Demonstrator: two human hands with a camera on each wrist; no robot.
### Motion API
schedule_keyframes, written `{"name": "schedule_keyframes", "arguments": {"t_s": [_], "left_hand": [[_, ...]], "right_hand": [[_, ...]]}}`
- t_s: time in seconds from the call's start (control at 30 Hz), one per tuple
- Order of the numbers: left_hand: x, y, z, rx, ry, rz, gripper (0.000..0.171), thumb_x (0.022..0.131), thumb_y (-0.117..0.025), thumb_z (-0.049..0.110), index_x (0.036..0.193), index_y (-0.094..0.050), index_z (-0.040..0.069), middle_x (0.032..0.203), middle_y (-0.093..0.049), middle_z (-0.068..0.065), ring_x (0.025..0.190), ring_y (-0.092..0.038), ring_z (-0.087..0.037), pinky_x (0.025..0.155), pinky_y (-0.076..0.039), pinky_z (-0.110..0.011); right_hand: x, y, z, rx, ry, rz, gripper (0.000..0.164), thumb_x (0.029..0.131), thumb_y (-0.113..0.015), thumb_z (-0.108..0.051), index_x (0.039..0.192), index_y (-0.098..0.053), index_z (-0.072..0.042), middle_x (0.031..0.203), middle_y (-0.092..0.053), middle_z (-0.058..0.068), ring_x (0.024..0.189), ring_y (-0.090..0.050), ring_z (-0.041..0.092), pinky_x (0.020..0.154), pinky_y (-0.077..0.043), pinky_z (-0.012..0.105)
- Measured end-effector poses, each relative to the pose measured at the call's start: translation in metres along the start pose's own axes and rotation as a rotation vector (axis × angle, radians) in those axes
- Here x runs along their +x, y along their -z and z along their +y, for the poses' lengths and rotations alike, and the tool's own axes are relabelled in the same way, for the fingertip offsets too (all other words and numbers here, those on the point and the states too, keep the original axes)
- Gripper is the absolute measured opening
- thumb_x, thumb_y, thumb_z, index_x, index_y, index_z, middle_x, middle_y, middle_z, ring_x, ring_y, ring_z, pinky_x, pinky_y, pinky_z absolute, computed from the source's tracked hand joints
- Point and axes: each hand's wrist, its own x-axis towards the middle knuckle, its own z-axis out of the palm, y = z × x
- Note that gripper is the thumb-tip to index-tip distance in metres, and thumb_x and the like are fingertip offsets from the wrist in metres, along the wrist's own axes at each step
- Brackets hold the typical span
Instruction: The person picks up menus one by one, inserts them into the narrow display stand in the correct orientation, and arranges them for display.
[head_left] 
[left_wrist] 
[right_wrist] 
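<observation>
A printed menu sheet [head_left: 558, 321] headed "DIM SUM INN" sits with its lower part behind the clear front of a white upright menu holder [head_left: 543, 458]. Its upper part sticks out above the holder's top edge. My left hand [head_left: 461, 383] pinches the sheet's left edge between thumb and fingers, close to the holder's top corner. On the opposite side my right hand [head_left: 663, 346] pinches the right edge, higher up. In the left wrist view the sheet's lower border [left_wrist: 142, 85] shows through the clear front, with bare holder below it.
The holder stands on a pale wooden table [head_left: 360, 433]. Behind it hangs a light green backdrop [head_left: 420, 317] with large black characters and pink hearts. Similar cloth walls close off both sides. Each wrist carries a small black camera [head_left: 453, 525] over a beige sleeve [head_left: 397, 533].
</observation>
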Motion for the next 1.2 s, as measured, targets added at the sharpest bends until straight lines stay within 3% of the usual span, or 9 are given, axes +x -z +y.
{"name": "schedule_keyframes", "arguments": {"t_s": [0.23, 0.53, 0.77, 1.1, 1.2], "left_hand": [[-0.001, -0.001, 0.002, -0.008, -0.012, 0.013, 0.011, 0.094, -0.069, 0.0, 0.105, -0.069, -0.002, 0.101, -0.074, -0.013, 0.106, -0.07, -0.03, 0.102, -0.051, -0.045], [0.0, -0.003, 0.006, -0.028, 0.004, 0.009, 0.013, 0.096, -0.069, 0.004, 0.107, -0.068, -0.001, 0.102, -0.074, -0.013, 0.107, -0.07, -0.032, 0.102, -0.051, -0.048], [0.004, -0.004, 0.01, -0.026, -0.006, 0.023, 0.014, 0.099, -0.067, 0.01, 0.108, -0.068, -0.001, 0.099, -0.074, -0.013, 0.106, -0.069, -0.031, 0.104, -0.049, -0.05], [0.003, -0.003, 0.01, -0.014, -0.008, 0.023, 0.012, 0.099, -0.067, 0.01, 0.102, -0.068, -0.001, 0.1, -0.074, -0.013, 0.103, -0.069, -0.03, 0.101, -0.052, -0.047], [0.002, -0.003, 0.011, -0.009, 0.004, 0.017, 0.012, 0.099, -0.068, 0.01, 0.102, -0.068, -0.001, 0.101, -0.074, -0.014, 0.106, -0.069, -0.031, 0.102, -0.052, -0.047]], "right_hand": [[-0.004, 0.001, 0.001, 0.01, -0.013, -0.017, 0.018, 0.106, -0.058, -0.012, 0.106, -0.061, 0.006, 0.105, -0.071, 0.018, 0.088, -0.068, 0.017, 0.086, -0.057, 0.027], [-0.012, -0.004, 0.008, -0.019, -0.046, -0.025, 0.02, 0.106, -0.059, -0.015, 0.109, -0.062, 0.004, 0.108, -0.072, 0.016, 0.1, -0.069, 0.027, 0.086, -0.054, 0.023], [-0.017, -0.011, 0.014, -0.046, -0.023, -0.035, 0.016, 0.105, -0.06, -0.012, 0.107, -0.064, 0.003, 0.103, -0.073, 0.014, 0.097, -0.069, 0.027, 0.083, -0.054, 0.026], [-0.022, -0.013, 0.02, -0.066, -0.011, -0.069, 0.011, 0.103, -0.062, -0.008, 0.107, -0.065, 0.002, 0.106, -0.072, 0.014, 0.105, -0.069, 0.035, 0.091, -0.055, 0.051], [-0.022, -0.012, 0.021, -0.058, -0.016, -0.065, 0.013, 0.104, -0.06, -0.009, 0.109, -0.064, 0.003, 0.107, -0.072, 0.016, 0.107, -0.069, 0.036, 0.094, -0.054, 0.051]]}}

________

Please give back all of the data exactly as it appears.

Demonstrator: two human hands with a camera on each wrist; no robot.
### Motion API
schedule_keyframes, written `{"name": "schedule_keyframes", "arguments": {"t_s": [_], "left_hand": [[_, ...]], "right_hand": [[_, ...]]}}`
- t_s: time in seconds from the call's start (control at 30 Hz), one per tuple
- Order of the numbers: left_hand: x, y, z, rx, ry, rz, gripper (0.000..0.171), thumb_x (0.022..0.131), thumb_y (-0.117..0.025), thumb_z (-0.049..0.110), index_x (0.036..0.193), index_y (-0.094..0.050), index_z (-0.040..0.069), middle_x (0.032..0.203), middle_y (-0.093..0.049), middle_z (-0.068..0.065), ring_x (0.025..0.190), ring_y (-0.092..0.038), ring_z (-0.087..0.037), pinky_x (0.025..0.155), pinky_y (-0.076..0.039), pinky_z (-0.110..0.011); right_hand: x, y, z, rx, ry, rz, gripper (0.000..0.164), thumb_x (0.029..0.131), thumb_y (-0.113..0.015), thumb_z (-0.108..0.051), index_x (0.039..0.192), index_y (-0.098..0.053), index_z (-0.072..0.042), middle_x (0.031..0.203), middle_y (-0.092..0.053), middle_z (-0.058..0.068), ring_x (0.024..0.189), ring_y (-0.090..0.050), ring_z (-0.041..0.092), pinky_x (0.020..0.154), pinky_y (-0.077..0.043), pinky_z (-0.012..0.105)
- Measured end-effector poses, each relative to the pose measured at the call's start: translation in metres along the start pose's own axes and rotation as a rotation vector (axis × angle, radians) in those axes
- Here x runs along their +x, y along their -z and z along their +y, for the poses' lengths and rotations alike, and the tool's own axes are relabelled in the same way, for the fingertip offsets too (all other words and numbers here, those on the point and the states too, keep the original axes)
- Gripper is the absolute measured opening
- thumb_x, thumb_y, thumb_z, index_x, index_y, index_z, middle_x, middle_y, middle_z, ring_x, ring_y, ring_z, pinky_x, pinky_y, pinky_z absolute, computed from the source's tracked hand joints
- Point and axes: each hand's wrist, its own x-axis towards the middle knuckle, its own z-axis out of the palm, y = z × x
- Note that gripper is the thumb-tip to index-tip distance in metres, and thumb_x and the like are fingertip offsets from the wrist in metres, along the wrist's own axes at each step
- Brackets hold the typical span
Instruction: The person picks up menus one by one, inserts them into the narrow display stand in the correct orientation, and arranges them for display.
[head_left] 
[left_wrist] 
[right_wrist] 
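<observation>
A printed menu sheet [head_left: 558, 321] headed "DIM SUM INN" sits with its lower part behind the clear front of a white upright menu holder [head_left: 543, 458]. Its upper part sticks out above the holder's top edge. My left hand [head_left: 461, 383] pinches the sheet's left edge between thumb and fingers, close to the holder's top corner. On the opposite side my right hand [head_left: 663, 346] pinches the right edge, higher up. In the left wrist view the sheet's lower border [left_wrist: 142, 85] shows through the clear front, with bare holder below it.
The holder stands on a pale wooden table [head_left: 360, 433]. Behind it hangs a light green backdrop [head_left: 420, 317] with large black characters and pink hearts. Similar cloth walls close off both sides. Each wrist carries a small black camera [head_left: 453, 525] over a beige sleeve [head_left: 397, 533].
</observation>
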Motion for the next 1.2 s, as measured, targets added at the sharpest bends until straight lines stay within 3% of the usual span, or 9 are given, axes +x -z +y.
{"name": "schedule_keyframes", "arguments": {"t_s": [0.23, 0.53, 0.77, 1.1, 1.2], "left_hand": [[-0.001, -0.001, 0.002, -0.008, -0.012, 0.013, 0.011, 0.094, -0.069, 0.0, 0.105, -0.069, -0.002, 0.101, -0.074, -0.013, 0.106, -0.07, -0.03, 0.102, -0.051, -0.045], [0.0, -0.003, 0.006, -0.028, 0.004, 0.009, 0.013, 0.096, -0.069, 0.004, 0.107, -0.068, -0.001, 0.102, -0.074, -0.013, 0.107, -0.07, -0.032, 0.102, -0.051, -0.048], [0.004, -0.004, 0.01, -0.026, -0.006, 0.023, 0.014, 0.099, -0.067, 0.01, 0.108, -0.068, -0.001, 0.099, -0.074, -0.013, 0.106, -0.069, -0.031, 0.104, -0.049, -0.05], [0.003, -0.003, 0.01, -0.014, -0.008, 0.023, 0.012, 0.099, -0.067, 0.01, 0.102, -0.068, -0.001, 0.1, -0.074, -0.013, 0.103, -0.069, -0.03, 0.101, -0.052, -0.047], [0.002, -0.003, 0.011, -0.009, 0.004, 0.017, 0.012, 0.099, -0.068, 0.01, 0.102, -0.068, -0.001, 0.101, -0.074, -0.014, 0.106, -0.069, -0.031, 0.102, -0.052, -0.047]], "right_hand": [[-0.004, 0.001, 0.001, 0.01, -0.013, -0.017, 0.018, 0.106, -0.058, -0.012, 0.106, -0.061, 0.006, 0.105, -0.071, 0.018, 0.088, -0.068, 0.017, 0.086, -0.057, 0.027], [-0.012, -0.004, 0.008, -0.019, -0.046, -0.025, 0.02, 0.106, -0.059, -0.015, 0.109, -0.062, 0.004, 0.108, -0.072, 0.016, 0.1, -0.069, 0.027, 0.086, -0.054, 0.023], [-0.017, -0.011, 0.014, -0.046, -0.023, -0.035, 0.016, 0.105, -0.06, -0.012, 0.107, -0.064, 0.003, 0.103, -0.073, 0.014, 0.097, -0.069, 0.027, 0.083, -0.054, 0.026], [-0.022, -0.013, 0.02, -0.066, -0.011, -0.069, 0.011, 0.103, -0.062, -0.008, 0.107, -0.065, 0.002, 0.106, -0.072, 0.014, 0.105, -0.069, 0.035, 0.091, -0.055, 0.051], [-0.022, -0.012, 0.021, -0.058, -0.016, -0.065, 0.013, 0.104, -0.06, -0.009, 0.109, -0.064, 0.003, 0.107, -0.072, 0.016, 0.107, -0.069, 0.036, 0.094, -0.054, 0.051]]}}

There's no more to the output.